WHAT YOU NEED TO DO
The complete data, repeated exactly, should form your response.
--- INPUT DATA Enclosed Below ---
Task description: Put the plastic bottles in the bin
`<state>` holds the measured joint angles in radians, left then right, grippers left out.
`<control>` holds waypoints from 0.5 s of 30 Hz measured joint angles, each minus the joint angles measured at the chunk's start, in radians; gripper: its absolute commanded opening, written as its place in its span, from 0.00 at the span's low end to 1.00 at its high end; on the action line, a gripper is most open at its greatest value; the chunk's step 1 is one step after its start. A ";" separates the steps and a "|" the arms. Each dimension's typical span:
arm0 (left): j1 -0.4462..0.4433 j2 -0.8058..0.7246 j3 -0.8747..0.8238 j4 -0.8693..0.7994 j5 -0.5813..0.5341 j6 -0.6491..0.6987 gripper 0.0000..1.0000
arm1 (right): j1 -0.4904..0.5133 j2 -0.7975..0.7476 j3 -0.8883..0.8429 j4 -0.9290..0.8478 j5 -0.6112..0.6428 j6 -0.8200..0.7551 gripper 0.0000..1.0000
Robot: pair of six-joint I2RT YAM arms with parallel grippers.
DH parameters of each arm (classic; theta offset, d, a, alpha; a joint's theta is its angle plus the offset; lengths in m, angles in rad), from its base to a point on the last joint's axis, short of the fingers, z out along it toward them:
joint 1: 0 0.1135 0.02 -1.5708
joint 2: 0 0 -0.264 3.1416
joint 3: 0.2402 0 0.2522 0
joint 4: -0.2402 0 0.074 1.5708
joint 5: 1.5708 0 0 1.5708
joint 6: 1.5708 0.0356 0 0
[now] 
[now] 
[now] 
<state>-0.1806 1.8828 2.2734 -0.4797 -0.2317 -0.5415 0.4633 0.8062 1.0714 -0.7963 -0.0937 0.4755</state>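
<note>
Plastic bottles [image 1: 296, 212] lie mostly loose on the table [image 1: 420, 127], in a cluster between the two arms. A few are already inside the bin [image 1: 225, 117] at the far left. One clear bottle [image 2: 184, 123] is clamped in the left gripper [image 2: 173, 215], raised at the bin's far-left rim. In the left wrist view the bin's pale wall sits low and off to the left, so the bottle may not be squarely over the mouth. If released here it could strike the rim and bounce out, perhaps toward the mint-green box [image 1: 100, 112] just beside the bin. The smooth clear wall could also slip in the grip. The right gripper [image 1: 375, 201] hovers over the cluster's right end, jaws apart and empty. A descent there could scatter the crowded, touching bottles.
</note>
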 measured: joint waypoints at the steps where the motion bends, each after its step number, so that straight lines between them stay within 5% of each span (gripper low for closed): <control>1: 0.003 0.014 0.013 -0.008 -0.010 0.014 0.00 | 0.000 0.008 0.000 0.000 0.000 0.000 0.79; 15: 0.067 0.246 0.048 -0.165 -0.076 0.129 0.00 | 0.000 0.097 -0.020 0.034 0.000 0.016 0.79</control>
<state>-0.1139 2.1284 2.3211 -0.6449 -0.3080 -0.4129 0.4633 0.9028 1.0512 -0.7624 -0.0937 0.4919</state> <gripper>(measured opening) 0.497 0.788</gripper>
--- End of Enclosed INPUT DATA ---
SOLUTION TO THIS TASK
Task description: Put the plastic bottles in the bin
`<state>` holds the measured joint angles in radians, left then right, grippers left out.
`<control>` holds waypoints from 0.5 s of 30 Hz measured joint angles, each minus the joint angles measured at the chunk's start, in radians; gripper: its absolute commanded opening, written as its place in its span, from 0.00 at the span's low end to 1.00 at its high end; on the action line, a gripper is most open at its greatest value; the chunk's step 1 is one step after its start. A ";" separates the steps and a "|" the arms. Each dimension's typical span:
arm0 (left): j1 -0.4462..0.4433 j2 -0.8058..0.7246 j3 -0.8747..0.8238 j4 -0.8693..0.7994 j5 -0.5813..0.5341 j6 -0.6491..0.6987 gripper 0.0000..1.0000
arm1 (right): j1 -0.4904..0.5133 j2 -0.7975..0.7476 j3 -0.8883..0.8429 j4 -0.9290..0.8478 j5 -0.6112..0.6428 j6 -0.8200..0.7551 gripper 0.0000..1.0000
Robot: pair of six-joint I2RT YAM arms with parallel grippers.
DH parameters of each arm (classic; theta offset, d, a, alpha; a joint's theta is its angle plus the offset; lengths in m, angles in rad), from its base to a point on the last joint's axis, short of the fingers, z out along it toward them:
joint 1: 0 0.1135 0.02 -1.5708
joint 2: 0 0 -0.264 3.1416
joint 3: 0.2402 0 0.2522 0
joint 4: -0.2402 0 0.074 1.5708
joint 5: 1.5708 0 0 1.5708
joint 6: 1.5708 0.0356 0 0
[now] 
[now] 
[now] 
<state>-0.1806 1.8828 2.2734 -0.4797 -0.2317 -0.5415 0.4633 0.8062 1.0714 -0.7963 -0.0937 0.4755</state>
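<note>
Plastic bottles [image 1: 296, 212] lie mostly loose on the table [image 1: 420, 127], in a cluster between the two arms. A few are already inside the bin [image 1: 225, 117] at the far left. One clear bottle [image 2: 184, 123] is clamped in the left gripper [image 2: 173, 215], raised at the bin's far-left rim. In the left wrist view the bin's pale wall sits low and off to the left, so the bottle may not be squarely over the mouth. If released here it could strike the rim and bounce out, perhaps toward the mint-green box [image 1: 100, 112] just beside the bin. The smooth clear wall could also slip in the grip. The right gripper [image 1: 375, 201] hovers over the cluster's right end, jaws apart and empty. A descent there could scatter the crowded, touching bottles.
</note>
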 measured: joint waypoints at the steps where the motion bends, each after its step number, so that straight lines between them stay within 5% of each span (gripper low for closed): <control>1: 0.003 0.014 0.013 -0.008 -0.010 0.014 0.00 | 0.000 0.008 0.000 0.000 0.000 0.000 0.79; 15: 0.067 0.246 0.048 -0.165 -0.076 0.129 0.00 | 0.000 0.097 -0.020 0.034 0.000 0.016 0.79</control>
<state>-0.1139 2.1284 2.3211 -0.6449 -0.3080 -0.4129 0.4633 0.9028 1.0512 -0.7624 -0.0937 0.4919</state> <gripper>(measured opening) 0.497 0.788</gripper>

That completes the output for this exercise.